## Information provided
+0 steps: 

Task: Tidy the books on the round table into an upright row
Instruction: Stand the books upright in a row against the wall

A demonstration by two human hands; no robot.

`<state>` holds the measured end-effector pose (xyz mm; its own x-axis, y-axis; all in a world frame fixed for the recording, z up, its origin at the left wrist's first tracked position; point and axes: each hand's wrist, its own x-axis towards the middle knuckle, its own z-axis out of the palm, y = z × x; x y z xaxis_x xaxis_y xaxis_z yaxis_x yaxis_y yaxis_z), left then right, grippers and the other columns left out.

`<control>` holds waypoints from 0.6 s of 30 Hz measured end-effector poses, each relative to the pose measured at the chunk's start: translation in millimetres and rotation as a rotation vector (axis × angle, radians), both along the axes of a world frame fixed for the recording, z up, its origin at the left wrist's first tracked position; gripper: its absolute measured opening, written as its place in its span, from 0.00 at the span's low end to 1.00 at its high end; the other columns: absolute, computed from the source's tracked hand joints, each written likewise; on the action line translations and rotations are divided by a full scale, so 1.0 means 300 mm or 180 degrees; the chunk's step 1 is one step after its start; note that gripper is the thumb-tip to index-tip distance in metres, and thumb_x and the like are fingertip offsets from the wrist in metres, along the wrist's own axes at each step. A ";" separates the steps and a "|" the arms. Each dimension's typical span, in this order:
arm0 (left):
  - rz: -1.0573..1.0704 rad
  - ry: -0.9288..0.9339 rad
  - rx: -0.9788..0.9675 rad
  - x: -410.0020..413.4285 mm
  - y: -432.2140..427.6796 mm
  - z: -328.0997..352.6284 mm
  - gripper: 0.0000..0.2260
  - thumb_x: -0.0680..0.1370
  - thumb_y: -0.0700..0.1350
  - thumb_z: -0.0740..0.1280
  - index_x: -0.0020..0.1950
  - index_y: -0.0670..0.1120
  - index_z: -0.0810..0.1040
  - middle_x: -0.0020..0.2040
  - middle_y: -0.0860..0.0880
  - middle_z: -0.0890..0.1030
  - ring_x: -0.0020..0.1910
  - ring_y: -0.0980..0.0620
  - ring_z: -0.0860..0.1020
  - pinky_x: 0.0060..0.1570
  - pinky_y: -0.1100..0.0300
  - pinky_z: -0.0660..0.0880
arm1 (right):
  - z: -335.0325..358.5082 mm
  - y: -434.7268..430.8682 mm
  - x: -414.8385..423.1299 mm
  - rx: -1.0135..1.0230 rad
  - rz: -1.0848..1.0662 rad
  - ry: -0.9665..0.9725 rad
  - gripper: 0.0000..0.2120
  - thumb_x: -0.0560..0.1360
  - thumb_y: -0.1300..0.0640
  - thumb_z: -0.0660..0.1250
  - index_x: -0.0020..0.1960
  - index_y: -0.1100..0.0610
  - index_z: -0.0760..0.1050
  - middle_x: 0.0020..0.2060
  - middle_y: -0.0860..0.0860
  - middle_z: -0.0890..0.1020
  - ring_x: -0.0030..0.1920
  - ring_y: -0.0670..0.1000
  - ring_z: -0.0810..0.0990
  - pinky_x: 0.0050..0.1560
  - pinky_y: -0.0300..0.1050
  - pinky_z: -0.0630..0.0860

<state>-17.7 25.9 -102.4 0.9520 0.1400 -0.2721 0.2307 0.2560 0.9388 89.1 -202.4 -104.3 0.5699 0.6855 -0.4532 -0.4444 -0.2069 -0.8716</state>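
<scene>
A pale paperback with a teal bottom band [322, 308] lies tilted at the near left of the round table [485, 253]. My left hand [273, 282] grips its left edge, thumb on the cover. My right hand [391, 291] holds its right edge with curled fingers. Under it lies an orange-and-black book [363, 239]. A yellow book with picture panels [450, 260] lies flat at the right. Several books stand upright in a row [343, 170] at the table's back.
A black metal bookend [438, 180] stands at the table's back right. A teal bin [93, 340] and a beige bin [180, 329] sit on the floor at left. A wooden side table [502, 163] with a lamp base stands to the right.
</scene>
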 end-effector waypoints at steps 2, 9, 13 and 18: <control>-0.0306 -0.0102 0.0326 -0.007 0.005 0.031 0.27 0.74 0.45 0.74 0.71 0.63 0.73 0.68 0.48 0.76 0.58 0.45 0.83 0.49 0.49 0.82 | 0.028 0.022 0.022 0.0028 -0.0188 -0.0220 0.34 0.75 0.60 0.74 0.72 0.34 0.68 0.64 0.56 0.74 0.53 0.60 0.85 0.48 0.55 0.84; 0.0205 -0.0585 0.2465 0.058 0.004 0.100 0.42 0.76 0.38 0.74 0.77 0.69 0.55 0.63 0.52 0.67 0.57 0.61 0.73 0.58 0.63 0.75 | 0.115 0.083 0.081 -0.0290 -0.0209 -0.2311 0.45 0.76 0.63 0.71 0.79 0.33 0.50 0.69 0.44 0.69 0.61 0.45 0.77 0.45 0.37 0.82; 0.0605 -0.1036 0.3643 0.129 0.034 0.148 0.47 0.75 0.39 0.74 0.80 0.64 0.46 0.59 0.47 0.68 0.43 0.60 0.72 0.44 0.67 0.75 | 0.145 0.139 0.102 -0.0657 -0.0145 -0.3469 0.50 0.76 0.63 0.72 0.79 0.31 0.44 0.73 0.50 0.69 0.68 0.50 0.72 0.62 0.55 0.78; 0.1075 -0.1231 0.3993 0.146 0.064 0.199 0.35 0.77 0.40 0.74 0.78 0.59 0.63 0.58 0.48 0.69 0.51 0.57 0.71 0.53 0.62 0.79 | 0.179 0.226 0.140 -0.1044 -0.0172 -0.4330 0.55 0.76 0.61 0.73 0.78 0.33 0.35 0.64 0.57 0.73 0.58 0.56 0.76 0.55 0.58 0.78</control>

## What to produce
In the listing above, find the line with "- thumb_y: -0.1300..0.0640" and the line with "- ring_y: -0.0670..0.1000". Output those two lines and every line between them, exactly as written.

## Result of this task
  - thumb_y: -0.1300..0.0640
  - thumb_z: -0.0660..0.1250
  - index_x: -0.0020..0.1960
  - index_y: -0.1100..0.0610
  - index_z: -0.0760..0.1050
  - middle_x: 0.0020..0.2060
  - middle_y: -0.0860..0.0860
  - middle_z: -0.0890..0.1020
  - ring_x: -0.0030..0.1920
  - ring_y: -0.0670..0.1000

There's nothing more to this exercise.